Un mari pour une nuit
Quelques productions thaïlandaises, qui recensent également des films d’art et d’essai, ont déjà trouvé le chemin des salles obscures en Europe. C’est le cas de « Iron Ladies » (2000), une comédie sur une équipe de volley peuplée d’homos et de travestis. Le film « Beautiful Boxer » (2003), également tourné d’après une histoire vraie, porte sur un kickboxer qui rêve de changer de sexe. La réalisatrice Pimpika Towara, déjà connue pour ses incursions dans le film expérimental, vient de se hisser au premier rang des espoirs de la réalisation thaïlandaise avec son premier long métrage « One Night Husband » (2003).

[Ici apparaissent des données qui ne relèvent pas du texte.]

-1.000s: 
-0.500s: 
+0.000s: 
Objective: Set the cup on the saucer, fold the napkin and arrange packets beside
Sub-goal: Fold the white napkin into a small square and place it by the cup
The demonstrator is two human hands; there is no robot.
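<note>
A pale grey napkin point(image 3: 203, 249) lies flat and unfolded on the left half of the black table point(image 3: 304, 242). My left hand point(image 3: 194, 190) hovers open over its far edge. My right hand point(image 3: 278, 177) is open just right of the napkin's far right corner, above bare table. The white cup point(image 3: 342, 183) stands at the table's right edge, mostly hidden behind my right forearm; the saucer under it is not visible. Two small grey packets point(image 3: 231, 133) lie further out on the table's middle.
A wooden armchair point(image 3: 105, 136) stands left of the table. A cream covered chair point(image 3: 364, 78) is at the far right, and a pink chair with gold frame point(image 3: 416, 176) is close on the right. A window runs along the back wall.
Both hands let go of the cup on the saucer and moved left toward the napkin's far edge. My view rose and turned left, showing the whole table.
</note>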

Elle y raconte avec une grande subtilité la disparition d’un mari pendant la nuit de noces et les recherches lancées par l’épouse esseulée.
Le cinéma thaïlandais témoigne d’une vitalité inouïe : des réalisateurs ambitieux se sont taillés une enviable réputation, et le cinéma commercial aussi vole de succès en succès. Les frères Oxide et Danny Pang, originaires de Hongkong et travaillant en Thaïlande, tournent des films d’horreur et des thrillers opulents. Leurs productions « Bangkok Dangerous » (1999) ou « The Eye » (2002), font une sérieuse concurrence au cinéma d’horreur à la nippone, le « J-Horror », même après « The Ring ». De plus, le succès planétaire du film d’art martial « Ong Bak: The Thai Warrior » (2003) a propulsé son comédien, le kickboxer Tony Jaa, sur le devant de la scène internationale.
Au vu de la multitude de talents, la pérennité du succès du cinéma thaïlandais semble acquise : des programmes nationaux d’aides au cinéma sont en train d’être négociés ; à Bangkok, les salles obscures faisaient jusqu’ici la part belle au cinéma commercial. Puis, l’année dernière, « House », un espace de projection dédié au cinéma alternatif de Thaïlande, a ouvert ses portes. Ce n’est pas encore le succès que remporte actuellement le cinéma coréen. Mais l’avenir du cinéma thaïlandais a, semble-t-il, tout juste commencé.